Health Affairs Blog
Meeting The Needs Of Aging Native Americans
Jessica Bylander
Doi:
10.1377/hblog20180305.701858
Editor’s Note: This blog post was supported by a yearlong Reporting Fellowship on Health Care Performance sponsored by the Association of Health Care Journalists and supported by the Commonwealth Fund. Additional pieces in the series were published in Health Affairs in April 2017, August 2017, and January 2018.

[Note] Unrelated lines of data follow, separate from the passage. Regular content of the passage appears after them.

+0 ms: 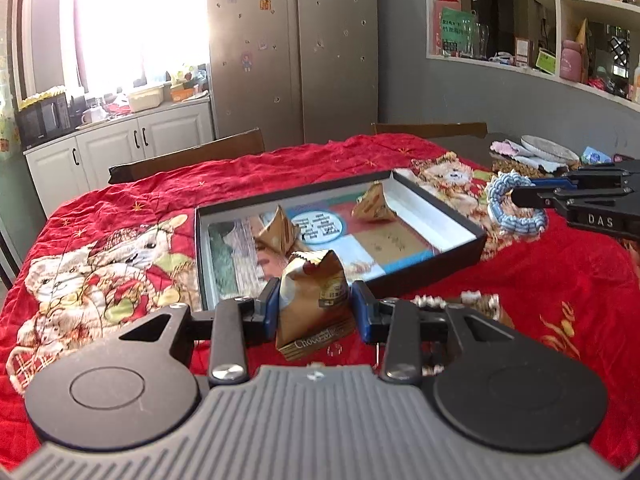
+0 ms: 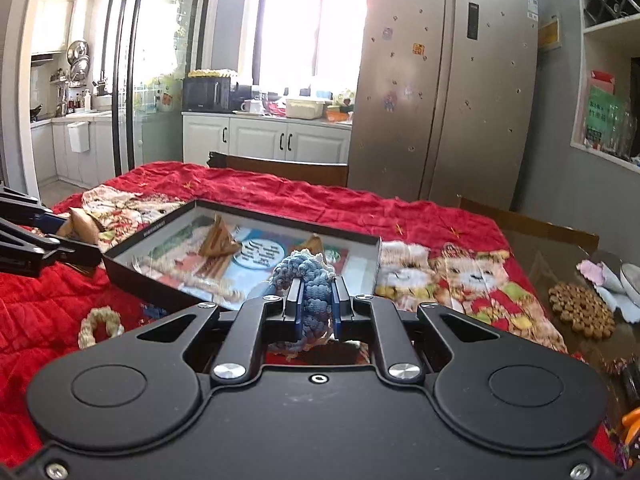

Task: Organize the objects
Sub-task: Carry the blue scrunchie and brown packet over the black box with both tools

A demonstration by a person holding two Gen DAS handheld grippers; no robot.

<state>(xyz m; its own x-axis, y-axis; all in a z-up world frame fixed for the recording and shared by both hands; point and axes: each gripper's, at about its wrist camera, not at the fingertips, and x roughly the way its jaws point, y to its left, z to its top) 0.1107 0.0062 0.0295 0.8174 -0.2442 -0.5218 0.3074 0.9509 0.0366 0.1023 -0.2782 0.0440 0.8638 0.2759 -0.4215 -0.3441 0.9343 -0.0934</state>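
Where a red quilt [image 1: 360,160] covers the table, a fridge [image 1: 296,52] stands behind.

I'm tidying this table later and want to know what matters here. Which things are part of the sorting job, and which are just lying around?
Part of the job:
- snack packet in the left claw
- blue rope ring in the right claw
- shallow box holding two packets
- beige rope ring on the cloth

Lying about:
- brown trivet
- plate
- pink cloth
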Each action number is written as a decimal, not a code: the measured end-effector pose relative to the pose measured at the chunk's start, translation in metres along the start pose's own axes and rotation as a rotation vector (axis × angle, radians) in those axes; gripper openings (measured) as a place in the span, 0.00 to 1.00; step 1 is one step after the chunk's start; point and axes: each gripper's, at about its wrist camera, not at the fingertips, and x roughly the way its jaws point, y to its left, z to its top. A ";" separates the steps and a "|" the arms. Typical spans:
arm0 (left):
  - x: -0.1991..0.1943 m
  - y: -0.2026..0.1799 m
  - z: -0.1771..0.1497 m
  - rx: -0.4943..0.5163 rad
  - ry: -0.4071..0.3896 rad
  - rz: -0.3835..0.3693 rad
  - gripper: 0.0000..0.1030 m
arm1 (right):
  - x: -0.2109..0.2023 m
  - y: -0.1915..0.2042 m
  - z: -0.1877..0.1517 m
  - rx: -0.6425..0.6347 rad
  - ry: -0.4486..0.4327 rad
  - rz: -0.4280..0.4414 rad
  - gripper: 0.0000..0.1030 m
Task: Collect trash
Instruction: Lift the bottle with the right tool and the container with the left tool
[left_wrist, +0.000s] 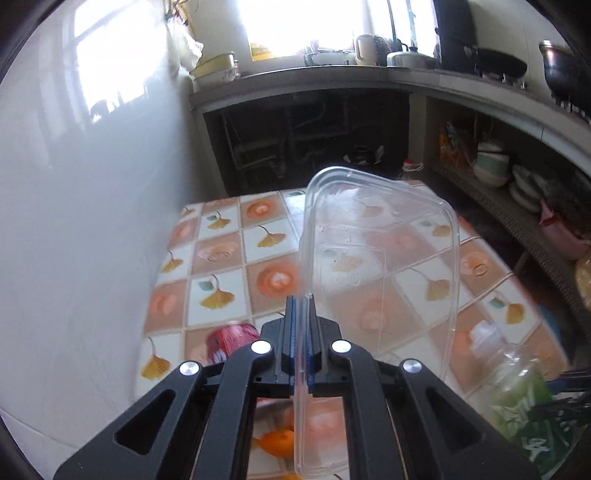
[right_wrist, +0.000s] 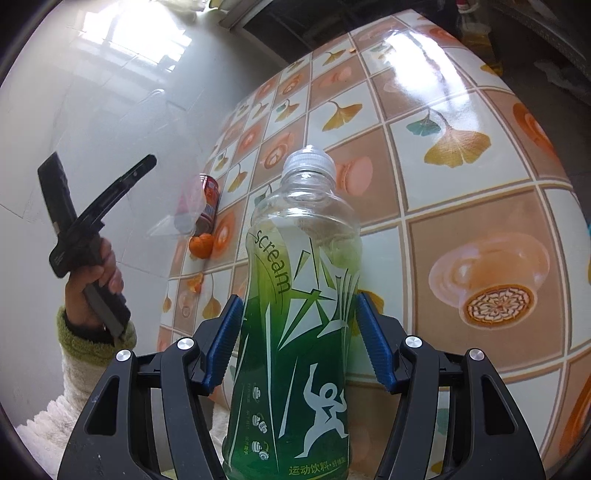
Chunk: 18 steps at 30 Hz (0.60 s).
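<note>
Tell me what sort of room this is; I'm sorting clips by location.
Most likely a home kitchen. A counter under a bright window carries a kettle and a wok, stacked bowls sit on a shelf below, and a patterned tablecloth covers the table in front.

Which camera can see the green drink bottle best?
The right wrist view: the green drink bottle fills the middle, sharp from cap to label, between the right gripper fingers. The left wrist view shows only a blurry bottle at its lower right edge.
</note>
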 end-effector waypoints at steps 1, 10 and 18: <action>-0.003 -0.001 -0.005 -0.033 0.006 -0.035 0.04 | -0.002 -0.002 0.000 0.008 -0.005 -0.004 0.57; -0.021 -0.022 -0.062 -0.209 0.058 -0.231 0.04 | -0.025 -0.008 -0.009 0.040 -0.053 -0.085 0.57; -0.015 -0.025 -0.105 -0.292 0.132 -0.283 0.04 | -0.023 -0.007 -0.010 0.047 -0.034 -0.110 0.58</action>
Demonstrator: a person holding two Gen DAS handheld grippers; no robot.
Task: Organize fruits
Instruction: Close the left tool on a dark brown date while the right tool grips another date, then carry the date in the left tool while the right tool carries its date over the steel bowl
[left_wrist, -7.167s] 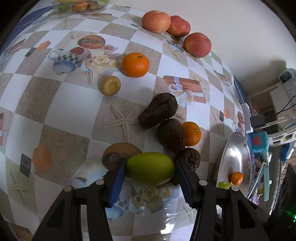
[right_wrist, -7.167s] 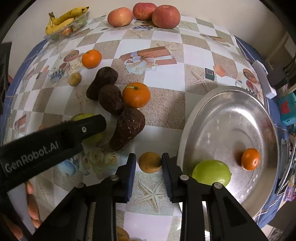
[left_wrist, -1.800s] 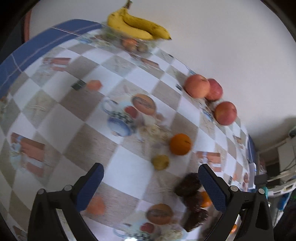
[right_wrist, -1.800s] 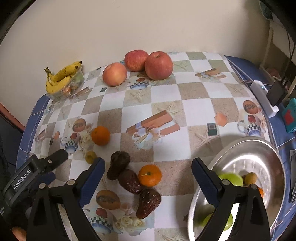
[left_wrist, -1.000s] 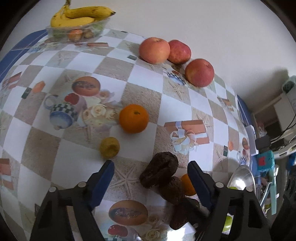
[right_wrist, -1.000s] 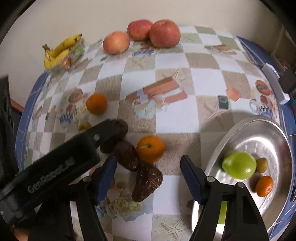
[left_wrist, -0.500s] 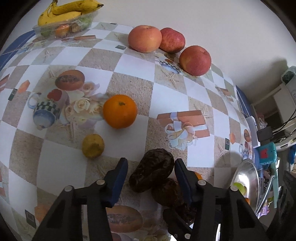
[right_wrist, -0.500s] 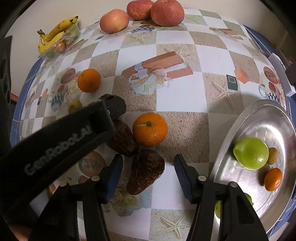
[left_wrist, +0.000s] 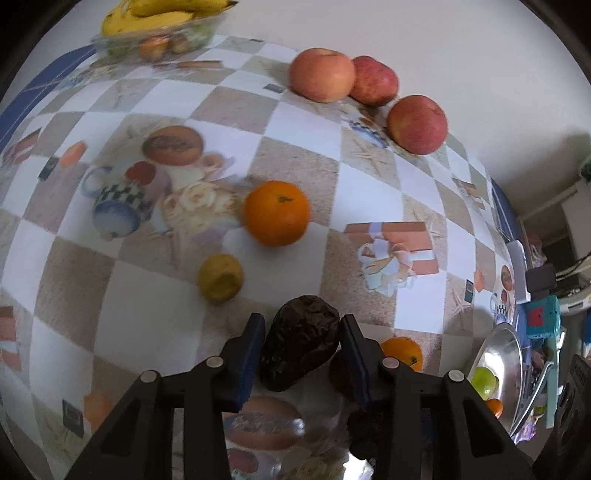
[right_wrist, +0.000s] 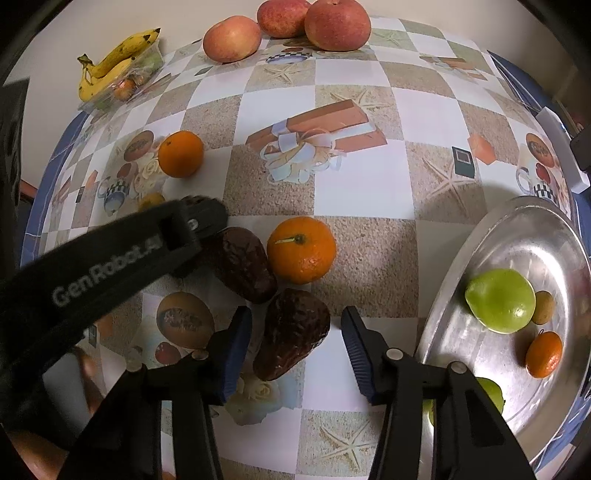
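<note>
Steel tray (right_wrist: 491, 236) holds green fruit (right_wrist: 499, 300), small orange (right_wrist: 543, 353).

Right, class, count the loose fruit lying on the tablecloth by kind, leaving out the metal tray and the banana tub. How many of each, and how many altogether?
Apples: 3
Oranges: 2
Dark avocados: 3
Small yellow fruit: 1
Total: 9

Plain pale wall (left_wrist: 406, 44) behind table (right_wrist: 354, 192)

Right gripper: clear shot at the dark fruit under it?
Probably yes. The right gripper straddles that dark fruit, its jaws closing with gaps on both sides; the orange sits clear behind.
</note>
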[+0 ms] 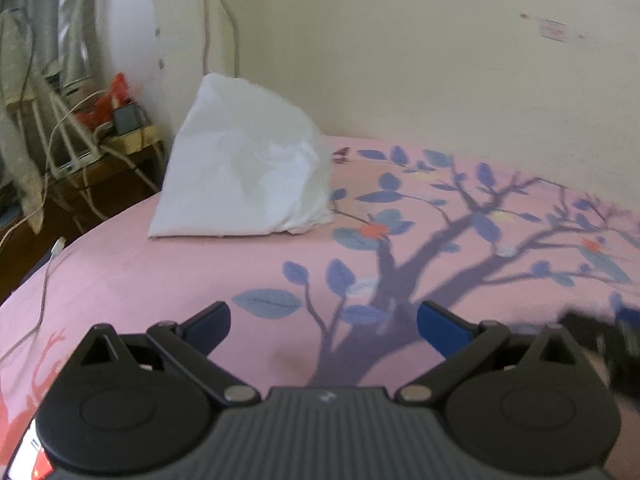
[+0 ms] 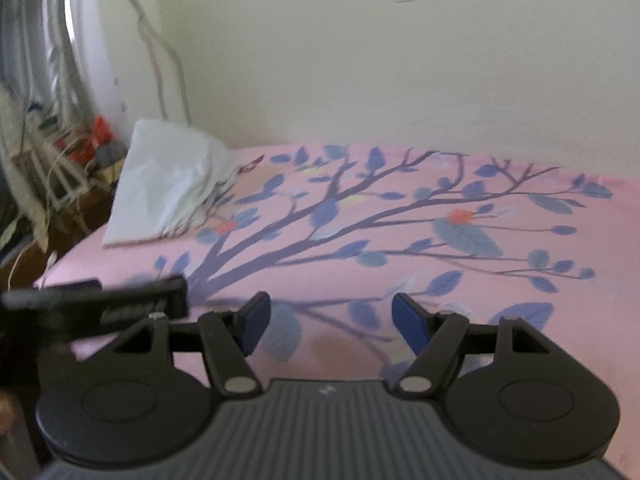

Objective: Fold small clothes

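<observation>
A white folded cloth or pillow (image 1: 244, 168) leans against the wall at the far left corner of the pink bed; it also shows in the right wrist view (image 2: 168, 184). No small garment lies in front of either gripper. My left gripper (image 1: 324, 328) is open and empty, held low over the pink sheet. My right gripper (image 2: 330, 322) is open and empty, also over the sheet. The left gripper shows as a blurred dark shape (image 2: 100, 300) at the left of the right wrist view.
The pink bed sheet (image 2: 500, 320) with a printed tree fills the foreground. A cream wall (image 2: 400, 72) runs behind the bed. A cluttered wooden side table (image 1: 100, 140) with cables stands left of the bed. A white cable (image 1: 44, 292) lies on the bed's left edge.
</observation>
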The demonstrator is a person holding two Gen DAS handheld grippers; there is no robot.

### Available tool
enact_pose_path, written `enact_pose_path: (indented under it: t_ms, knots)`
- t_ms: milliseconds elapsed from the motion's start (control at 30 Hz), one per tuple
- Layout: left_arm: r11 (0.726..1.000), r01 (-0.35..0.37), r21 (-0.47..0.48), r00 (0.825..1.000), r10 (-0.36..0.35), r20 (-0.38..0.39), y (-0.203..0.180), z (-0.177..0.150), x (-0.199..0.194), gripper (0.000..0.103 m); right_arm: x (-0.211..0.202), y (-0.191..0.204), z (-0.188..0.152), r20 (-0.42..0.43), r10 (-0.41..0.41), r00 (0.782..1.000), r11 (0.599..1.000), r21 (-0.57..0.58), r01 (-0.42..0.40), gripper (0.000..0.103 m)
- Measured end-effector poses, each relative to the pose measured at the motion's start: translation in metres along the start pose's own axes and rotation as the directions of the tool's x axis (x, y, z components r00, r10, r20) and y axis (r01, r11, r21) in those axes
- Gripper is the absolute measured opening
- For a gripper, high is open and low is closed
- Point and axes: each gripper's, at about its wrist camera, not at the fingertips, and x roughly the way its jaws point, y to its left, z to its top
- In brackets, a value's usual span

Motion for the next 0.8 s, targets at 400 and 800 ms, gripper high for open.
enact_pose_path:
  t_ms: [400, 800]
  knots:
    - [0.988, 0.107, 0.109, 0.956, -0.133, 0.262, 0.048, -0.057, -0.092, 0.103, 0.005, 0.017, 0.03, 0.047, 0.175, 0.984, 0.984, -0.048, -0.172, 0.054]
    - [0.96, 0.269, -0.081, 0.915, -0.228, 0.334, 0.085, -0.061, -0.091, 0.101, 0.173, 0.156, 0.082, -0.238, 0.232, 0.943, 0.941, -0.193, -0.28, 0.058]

Jordan Lewis, a professor at the University of Anchorage Alaska and director of the National Resource Center for Alaska Native Elders, doesn’t like the phrase “silver tsunami.” As a glib nod to the rapidly aging US population, it unfortunately “assumes destruction,” he says. He has a point: These are people we’re talking about, not natural disasters. Still, without a solid infrastructure in place to care for our nation’s elderly, the results indeed could be devastating. That fact is keenly felt in Indian Country, where the long-term care infrastructure leaves much to be desired. Today, American Indians and Alaska Natives are living longer, with more functional disabilities than the rest of the population, suggesting that the population needing long-term care will balloon in the coming years. In 1940, the life expectancy of American Indians was about 52 years—now it’s nearly 74 years (although still lower than the most recent life expectancies reported for whites, blacks, and Hispanics). Between 2000 and 2010, the number of American Indians and Alaska Natives age 65 or older increased by 40.5 percent, growing at double the rate of the overall older population. Existing mechanisms for funding long-term care in Indian Country will be hard-pressed to keep pace with demand.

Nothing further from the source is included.